Levels of other sleep-related neurotransmitters, including melatonin, cortisol, acetylcholine, dopamine, and S100B did not differ significantly between ASD and TD children. In previous studies levels of these neurotransmitters were heterogeneous in ASD. Goldman et al. (2017) reported that there were no significant differences in salivary cortisol levels (morning and evening) or melatonin levels between ASD and TD children, but Tomarken et al. (2015) reported that in ASD children salivary cortisol levels at night differed from those in TD children. There are inconsistencies in reported results pertaining to melatonin, cortisol, acetylcholine, dopamine, and S100B in ASD, which may be related to sample processing methods, detection methods, collection times, and sample heterogeneity (Zheng et al., 2021). The concept of co-neurotransmitters was proposed by Oh et al. (2019), who noted that neurotransmitters are not simply responsible for unidirectional adjustment, but adjust each other according to circadian rhythms and environmental factors. We hypothesized that sleep disturbance may involve a combination of these neurotransmitters, rather than a single substance. More effective detection methods that can accurately reflect neurotransmitter levels should be considered in the future. The regulatory mechanisms involving neurotransmitters in sleep are still being investigated.

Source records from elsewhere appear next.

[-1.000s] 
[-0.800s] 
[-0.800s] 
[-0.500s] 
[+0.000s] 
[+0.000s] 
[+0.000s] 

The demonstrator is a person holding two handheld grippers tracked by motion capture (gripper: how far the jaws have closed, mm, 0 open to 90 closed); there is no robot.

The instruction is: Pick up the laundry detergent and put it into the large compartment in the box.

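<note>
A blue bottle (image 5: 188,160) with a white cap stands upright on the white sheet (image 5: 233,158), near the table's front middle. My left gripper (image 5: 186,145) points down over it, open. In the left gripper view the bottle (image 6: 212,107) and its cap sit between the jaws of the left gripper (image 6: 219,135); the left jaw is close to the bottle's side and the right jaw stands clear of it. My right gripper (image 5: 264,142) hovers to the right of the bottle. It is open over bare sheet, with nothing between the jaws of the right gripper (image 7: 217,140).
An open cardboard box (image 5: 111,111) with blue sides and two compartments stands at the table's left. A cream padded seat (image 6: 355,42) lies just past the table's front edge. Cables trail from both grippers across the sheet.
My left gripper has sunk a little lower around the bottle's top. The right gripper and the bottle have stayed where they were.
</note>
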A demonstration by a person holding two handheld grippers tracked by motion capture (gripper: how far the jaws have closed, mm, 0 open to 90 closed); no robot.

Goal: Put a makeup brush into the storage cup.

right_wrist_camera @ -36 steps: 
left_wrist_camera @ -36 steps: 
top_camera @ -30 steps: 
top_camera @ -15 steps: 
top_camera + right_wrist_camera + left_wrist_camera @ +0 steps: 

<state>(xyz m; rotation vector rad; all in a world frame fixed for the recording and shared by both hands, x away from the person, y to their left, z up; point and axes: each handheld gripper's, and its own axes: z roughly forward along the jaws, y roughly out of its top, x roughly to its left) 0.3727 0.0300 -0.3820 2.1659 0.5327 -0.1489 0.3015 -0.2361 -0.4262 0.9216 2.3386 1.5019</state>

The current study had some limitations. Due to substantial heterogeneity within the study population the results are not directly generalizable to other countries. Large population studies and multi-center studies need to be conducted. Serum neurotransmitter levels and clock gene mRNA levels were only detected at a single timepoint in children with ASD and TD, and evaluation of dynamic changes in these parameters needs to be conducted in future studies. Lastly, it was a cross-sectional study and could not clarify causal relationships between sleep disturbance, neurotransmitters, and clock genes.